Beginning at the line containing "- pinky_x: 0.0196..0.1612" in the material below and ending at the line containing "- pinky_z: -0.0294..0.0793", return each line exactly and add nothing.

------------------------------------------------------------------------

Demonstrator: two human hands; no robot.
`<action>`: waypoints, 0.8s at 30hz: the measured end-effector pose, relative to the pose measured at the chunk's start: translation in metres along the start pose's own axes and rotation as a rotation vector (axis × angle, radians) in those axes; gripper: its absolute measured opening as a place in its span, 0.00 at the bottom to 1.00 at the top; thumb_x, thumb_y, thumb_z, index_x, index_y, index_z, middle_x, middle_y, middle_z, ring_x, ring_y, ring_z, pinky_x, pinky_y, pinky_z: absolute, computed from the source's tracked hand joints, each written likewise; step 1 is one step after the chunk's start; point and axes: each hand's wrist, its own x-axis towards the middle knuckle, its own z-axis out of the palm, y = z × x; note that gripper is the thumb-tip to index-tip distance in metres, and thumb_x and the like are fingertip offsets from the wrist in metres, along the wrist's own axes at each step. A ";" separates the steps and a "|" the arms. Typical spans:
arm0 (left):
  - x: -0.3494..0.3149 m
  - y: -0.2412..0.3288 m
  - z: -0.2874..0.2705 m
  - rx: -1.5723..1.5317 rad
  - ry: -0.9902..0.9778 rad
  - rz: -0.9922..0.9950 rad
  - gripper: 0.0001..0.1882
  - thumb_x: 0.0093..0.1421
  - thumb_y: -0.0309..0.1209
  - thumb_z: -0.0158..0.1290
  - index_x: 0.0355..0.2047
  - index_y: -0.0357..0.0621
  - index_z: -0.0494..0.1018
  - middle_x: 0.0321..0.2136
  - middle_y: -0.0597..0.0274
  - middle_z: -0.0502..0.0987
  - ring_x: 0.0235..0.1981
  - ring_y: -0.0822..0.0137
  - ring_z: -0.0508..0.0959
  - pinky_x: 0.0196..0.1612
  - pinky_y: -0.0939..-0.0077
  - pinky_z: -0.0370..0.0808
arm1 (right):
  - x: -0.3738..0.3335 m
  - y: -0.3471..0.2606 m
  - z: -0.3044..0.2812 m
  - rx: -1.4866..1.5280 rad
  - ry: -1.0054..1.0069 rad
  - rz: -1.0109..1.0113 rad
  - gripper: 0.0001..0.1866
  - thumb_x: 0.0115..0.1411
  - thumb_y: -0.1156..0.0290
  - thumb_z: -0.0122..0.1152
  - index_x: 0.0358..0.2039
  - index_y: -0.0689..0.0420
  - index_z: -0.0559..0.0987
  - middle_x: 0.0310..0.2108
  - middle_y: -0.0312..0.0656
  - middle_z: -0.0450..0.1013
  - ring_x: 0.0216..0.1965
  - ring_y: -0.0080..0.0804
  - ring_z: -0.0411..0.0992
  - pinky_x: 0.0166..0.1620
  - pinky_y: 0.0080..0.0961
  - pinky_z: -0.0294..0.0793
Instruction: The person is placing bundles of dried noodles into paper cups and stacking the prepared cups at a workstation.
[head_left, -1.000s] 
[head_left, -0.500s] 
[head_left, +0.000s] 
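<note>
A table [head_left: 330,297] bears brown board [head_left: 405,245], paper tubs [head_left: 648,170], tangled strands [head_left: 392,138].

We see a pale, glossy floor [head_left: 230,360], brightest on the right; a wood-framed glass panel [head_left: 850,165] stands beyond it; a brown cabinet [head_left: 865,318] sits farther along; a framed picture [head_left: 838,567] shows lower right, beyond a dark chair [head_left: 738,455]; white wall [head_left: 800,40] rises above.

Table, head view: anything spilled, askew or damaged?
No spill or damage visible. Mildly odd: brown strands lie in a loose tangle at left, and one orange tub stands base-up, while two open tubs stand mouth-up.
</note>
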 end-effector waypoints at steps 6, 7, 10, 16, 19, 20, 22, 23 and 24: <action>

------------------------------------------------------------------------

Solution for this task
  - pinky_x: 0.0196..0.1612
  - pinky_y: -0.0939..-0.0077
  - pinky_z: -0.0370..0.0808
arm1 (right):
  - x: -0.3738..0.3335 m
  - y: -0.3471..0.2606 m
  - z: -0.3044..0.2812 m
  - rx: -1.4866..1.5280 rad
  - ry: -1.0054..1.0069 rad
  - rz: -1.0109..1.0113 rad
  - gripper: 0.0001..0.1866
  - thumb_x: 0.0115..0.1411
  - thumb_y: -0.1156..0.0290
  - thumb_z: -0.0122..0.1152
  - index_x: 0.0358..0.2039
  - index_y: -0.0689..0.0420
  - index_z: -0.0559..0.0987
  - middle_x: 0.0310..0.2108
  - middle_y: -0.0312..0.0656
  - middle_z: -0.0450..0.1013
  - ring_x: 0.0216..0.1965
  - ring_y: -0.0080..0.0804
  - ring_z: -0.0411..0.0992
  - pinky_x: 0.0166..0.1620
  - pinky_y: 0.0080..0.0961
  - pinky_z: -0.0294..0.0793

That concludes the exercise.